Blague à part, ça sent le réflexe épidermique de la part d'un journal de référence : sous-entendu "ce que vous lisez sur le Monde, ça, oui, c'est vrai[1], on vous le jure."

Surtout, ce qui m'irrite, c'est la prise à partie, l'instruction à charge : mais que font donc ces irresponsables de dirigeants de Twitter pour assurer la véracité de ce qui y est écrit ?

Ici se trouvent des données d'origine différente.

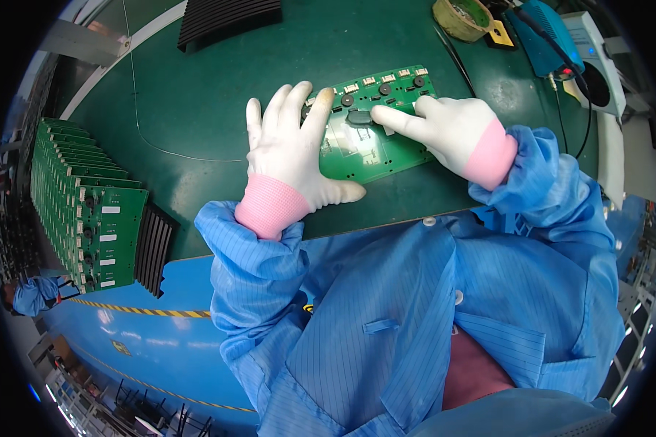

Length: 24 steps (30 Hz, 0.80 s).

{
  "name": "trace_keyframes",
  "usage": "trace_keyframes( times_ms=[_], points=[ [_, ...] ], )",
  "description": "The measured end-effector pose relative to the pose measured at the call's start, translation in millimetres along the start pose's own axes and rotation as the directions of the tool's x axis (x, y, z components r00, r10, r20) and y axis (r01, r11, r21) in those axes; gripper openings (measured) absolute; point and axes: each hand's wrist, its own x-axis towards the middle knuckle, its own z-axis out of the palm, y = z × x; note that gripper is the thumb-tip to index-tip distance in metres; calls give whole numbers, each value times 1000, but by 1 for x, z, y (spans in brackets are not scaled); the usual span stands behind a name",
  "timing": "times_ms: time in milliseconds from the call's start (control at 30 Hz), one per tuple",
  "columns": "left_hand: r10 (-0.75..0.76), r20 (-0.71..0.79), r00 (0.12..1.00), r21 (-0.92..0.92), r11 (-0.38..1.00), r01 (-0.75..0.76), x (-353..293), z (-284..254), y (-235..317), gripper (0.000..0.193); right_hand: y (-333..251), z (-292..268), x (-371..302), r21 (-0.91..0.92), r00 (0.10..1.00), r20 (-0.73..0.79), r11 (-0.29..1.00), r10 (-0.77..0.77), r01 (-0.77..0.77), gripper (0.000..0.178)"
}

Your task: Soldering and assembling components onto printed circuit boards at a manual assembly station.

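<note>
A green circuit board (375, 149) lies on the green bench in front of me. Along its far edge sit several white connectors and round black buzzers. My left hand (291, 138), in a white glove with a pink cuff, spreads over the board's left end, fingers apart and thumb toward the near edge. A dark oval piece (359, 117) rests on the board's middle. My right hand (444, 131), gloved the same way, reaches over the right part; its index finger points out and its tip meets or nearly meets the dark piece. The other right fingers are curled and partly hidden.
Many similar boards (109, 226) stand in a black slotted rack (155, 247) at the left. Another black rack (229, 20) is at the far edge. A round tin (462, 17), a blue soldering station (550, 36) and dark cables are at the far right. A thin wire (160, 149) lies left.
</note>
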Motion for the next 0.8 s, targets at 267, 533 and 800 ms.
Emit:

Mais bordel, ils n'ont pas à le faire ! Pour moi, le fait de pouvoir raconter des conneries et de mentir en ligne, c'est une des libertés fondamentales sur le web.

Allez. Je me calme.

A part ça, hier j'étais de passage à Saskatoon et j'y ai vu un ours polaire en train de manger une petite fille avec des couettes. Un véritable scandale ! Les couettes devraient être prohibées, je vais en parler à Sarokzy[2] la prochaine fois que je dînerai avec lui à Téhéran.

Notes

[1] à défaut d'être toujours très intelligent. On fait ce qu'on peut.

[2] Il n'y a pas de faute : c'est le président du Saskatchewan. Je vous jure.